TRY IT
Filter this material down to the lines that hold "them", copying each one.

EXTRACTED DATA
^^^^

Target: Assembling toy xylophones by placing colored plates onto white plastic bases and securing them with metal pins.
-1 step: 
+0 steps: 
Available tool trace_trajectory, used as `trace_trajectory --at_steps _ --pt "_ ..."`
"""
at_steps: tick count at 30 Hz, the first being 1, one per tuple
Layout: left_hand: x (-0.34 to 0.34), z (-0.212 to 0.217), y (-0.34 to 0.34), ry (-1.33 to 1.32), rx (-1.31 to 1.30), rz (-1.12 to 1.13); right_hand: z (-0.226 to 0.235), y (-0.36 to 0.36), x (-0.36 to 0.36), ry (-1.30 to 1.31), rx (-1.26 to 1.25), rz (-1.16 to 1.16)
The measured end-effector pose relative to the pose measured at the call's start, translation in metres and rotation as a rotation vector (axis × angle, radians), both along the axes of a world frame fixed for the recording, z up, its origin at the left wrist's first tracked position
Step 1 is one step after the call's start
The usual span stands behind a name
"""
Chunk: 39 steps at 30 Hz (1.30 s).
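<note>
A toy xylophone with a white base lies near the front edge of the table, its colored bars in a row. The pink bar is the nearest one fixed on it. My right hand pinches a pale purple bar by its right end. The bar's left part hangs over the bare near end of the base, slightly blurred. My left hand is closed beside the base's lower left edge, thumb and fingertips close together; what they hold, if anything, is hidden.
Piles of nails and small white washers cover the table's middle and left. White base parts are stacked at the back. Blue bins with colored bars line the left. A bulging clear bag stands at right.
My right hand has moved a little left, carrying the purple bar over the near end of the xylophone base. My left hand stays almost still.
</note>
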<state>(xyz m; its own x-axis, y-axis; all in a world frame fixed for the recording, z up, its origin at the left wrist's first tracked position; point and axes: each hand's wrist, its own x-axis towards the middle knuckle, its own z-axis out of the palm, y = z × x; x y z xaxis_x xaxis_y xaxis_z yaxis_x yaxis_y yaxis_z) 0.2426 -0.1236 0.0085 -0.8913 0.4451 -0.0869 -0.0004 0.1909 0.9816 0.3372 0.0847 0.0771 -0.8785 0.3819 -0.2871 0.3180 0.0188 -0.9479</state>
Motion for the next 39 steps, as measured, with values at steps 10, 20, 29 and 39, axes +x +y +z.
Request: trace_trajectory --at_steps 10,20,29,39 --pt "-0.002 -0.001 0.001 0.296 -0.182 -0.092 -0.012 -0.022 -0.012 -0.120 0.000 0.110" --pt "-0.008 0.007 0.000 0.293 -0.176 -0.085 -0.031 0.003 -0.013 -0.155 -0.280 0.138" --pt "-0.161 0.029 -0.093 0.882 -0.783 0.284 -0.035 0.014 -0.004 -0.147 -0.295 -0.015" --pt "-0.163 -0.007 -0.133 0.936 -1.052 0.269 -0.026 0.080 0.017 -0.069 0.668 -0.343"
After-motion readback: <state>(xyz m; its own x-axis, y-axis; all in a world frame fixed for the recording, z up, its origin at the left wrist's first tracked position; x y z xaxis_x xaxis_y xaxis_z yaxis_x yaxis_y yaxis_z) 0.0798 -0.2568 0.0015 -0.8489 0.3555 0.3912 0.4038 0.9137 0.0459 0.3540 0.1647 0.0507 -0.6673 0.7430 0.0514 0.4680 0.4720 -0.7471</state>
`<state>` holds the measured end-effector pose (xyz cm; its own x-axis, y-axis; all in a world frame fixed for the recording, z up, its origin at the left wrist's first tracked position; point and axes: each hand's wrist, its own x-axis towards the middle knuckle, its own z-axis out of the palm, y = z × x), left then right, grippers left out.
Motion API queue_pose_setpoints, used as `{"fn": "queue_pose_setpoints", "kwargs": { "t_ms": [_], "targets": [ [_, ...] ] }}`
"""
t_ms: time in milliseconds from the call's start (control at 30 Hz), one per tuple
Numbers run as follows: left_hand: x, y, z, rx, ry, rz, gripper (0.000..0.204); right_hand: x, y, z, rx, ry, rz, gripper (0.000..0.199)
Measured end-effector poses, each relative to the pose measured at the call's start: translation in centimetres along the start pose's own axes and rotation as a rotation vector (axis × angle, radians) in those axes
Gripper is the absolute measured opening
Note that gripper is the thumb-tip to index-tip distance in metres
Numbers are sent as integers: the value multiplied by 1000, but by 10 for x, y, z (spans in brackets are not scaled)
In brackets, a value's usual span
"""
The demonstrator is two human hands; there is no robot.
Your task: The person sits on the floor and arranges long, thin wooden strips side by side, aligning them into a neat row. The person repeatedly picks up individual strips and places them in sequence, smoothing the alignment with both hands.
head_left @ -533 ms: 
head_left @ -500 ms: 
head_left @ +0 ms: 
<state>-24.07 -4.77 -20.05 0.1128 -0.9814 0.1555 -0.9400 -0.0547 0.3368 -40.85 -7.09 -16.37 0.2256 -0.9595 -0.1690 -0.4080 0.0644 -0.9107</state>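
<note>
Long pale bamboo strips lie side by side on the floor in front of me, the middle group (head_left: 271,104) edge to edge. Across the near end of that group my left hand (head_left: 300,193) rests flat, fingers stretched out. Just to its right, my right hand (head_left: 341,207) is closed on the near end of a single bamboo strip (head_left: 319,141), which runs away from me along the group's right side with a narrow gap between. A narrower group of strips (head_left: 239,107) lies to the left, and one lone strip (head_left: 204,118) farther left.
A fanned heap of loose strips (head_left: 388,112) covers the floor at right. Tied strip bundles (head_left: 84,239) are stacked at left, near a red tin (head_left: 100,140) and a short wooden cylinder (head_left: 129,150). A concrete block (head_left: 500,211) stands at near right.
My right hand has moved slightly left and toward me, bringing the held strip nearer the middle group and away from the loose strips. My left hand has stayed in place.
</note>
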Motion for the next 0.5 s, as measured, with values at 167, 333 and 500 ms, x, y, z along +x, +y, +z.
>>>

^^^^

OUTPUT FOR THIS TASK
Target: Assembling toy xylophones by placing colored plates onto white plastic bases and securing them with metal pins.
Your task: The person sits on the floor and arranges long, thin wooden strips side by side, aligning them into a neat row. The person repeatedly picks up individual strips and places them in sequence, smoothing the alignment with both hands.

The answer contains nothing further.